Key banking functions getting transformed by RPA:


Daily operations:

The banking industry deals with the heavy volume of data. Manual processing of this data is a time-consuming and error-prone process. Further, the manual input of data from legacy software to newer models delays daily operations. RPA facilitates seamless communication and transfer of information from legacy to newer software. It automates menial and repetitive tasks, thereby reducing the turnaround time in processing a request. As per reports, banks have been able to reduce their turnaround time from days to hours and even minutes. In addition, the processing cost has been reduced by 30 percent to 70 percent.


Customer service:

Banks deal with multiple queries every day, ranging from general information to account inquiries to complaints, and so on. If a bank aims to be seen as customer-centric then it is extremely important to resolve all these queries in real-time. RPA helps in resolving the low priority queries, freeing up the staff to focus on high priority queries that require human intelligence. That is not all, RPA fast-tracks the customer on-boarding process by reducing the time taken to verify customer details from disparate systems. This reduces the waiting period, and quick grievance redressal helps banks in improving customer relations.

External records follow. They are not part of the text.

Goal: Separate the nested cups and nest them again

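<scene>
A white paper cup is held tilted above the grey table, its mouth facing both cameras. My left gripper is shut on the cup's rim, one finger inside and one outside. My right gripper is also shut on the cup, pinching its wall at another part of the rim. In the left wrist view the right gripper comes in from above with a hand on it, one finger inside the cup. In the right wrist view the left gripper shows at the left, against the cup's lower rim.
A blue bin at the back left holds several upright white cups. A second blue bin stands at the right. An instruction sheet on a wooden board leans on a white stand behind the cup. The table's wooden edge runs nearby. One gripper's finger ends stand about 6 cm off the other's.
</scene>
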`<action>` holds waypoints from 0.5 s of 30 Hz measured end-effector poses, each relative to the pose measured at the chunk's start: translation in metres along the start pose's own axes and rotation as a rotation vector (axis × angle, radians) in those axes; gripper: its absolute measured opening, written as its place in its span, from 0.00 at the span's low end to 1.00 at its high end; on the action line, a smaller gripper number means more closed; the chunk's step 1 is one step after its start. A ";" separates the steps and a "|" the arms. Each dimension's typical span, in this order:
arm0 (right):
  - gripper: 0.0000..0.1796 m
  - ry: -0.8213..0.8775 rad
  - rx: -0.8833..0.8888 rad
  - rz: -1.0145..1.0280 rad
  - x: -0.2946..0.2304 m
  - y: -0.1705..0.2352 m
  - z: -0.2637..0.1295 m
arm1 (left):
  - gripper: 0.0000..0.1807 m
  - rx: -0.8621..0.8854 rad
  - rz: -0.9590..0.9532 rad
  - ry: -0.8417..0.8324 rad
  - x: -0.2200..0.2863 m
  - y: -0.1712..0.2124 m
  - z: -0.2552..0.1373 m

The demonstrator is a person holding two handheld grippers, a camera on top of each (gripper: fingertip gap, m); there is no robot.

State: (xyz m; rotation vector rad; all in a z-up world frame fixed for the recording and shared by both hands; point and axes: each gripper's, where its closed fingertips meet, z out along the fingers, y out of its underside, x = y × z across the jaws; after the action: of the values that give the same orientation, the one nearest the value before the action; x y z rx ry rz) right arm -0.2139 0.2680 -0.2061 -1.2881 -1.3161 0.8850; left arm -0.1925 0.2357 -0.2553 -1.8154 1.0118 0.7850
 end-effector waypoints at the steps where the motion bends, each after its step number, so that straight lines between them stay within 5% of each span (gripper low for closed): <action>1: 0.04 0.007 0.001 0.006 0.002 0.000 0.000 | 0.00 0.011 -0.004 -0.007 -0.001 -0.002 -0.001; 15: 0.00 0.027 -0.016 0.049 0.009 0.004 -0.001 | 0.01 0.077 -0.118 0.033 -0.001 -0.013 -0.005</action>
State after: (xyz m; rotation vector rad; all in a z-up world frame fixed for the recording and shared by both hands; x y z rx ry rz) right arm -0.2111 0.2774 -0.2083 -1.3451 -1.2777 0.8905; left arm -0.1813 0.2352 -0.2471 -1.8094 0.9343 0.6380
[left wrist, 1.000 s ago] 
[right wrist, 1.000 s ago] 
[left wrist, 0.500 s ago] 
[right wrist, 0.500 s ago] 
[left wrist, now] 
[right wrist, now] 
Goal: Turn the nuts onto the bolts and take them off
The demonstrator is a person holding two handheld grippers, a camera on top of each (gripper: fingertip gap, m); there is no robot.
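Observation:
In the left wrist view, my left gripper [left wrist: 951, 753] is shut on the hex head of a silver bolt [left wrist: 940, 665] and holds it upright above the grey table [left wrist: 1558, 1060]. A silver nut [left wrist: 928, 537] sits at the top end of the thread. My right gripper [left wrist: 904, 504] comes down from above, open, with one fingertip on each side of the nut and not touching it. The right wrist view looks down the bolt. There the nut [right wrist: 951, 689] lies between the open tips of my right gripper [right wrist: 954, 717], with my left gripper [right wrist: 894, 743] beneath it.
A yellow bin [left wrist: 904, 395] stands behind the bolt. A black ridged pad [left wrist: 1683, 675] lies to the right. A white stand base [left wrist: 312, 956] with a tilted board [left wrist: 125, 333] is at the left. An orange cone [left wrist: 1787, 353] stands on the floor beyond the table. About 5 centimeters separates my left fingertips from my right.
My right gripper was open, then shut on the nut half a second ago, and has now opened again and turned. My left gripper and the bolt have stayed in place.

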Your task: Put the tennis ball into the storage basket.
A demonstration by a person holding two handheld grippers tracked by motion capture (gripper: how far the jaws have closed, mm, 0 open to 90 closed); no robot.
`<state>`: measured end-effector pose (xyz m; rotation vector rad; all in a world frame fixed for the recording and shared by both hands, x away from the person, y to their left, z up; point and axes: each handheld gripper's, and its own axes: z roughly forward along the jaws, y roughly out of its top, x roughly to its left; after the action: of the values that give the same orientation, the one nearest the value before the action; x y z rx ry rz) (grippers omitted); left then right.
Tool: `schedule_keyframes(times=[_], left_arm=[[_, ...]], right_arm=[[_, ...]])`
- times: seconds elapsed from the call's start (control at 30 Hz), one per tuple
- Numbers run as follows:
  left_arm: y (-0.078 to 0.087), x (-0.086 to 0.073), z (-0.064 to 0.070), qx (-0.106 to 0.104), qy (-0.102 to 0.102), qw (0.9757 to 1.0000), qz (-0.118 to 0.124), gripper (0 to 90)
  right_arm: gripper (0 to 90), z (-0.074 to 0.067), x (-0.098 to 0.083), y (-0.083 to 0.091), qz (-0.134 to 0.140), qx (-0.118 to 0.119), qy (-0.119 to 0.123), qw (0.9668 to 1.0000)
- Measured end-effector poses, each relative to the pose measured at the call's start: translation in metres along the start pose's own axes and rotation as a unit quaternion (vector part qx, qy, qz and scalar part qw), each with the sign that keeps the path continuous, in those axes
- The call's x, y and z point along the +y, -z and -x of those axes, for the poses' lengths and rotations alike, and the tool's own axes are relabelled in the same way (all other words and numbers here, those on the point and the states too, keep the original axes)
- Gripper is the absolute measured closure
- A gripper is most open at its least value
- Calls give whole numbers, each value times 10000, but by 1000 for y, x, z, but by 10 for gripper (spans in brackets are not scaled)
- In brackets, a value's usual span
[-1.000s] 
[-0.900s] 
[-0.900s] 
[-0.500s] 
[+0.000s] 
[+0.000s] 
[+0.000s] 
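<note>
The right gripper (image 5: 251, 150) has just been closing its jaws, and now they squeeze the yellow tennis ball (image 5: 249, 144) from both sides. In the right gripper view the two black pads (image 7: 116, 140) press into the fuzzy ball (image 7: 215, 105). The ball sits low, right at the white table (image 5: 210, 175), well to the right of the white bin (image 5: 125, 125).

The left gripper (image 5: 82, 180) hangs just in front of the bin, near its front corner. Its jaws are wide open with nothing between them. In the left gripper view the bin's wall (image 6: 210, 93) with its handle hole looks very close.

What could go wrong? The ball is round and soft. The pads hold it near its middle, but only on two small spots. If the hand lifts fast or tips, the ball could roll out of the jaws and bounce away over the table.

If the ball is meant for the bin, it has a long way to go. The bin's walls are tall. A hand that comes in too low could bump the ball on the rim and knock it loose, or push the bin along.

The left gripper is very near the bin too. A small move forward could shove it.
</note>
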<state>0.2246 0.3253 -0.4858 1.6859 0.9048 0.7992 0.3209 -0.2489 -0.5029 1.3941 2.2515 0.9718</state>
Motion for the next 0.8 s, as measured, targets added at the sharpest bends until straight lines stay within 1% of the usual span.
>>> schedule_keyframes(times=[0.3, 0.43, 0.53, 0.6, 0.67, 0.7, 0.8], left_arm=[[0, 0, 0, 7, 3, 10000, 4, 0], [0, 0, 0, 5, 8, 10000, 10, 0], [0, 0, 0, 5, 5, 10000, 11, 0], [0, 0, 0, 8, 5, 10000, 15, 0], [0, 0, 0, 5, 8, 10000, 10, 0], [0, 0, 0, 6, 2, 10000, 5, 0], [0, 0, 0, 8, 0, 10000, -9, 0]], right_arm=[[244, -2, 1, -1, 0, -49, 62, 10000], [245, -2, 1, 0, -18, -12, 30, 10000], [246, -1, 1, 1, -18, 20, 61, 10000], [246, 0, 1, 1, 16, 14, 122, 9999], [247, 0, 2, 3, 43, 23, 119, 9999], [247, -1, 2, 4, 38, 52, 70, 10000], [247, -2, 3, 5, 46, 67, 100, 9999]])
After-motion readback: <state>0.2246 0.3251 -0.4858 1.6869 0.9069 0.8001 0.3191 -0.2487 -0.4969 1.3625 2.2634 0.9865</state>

Risk and compliance management:

The banking industry deals with a stream of complex and expansive regulations, tighter deadlines, spanning KYC, financial reports, risk assessment reports, periodic disclosures, and so on. With the stringent regulatory guidelines, banks are looking at RPA solutions to increase efficiency and reduce compliance costs. RPA solutions automate manual and repetitive reporting requirements of upcoming and existing regulations that mandate frequent disclosures. It also enables operational agility to scale up or down as per changing regulatory expectations.


Loan processing:

Underwriting is the most crucial step in lending. It means predicting if a potential borrower would be able to pay back. However, often banks get it wrong because they rely on inaccurate information. The manual process of collecting information is tedious, complex and error prone. RPA powered software enables the compilation of a prospect’s record from multiple systems, websites, channels, and service providers. Once the data is collected, it is entered into a company’s systems for underwriters to analyze it.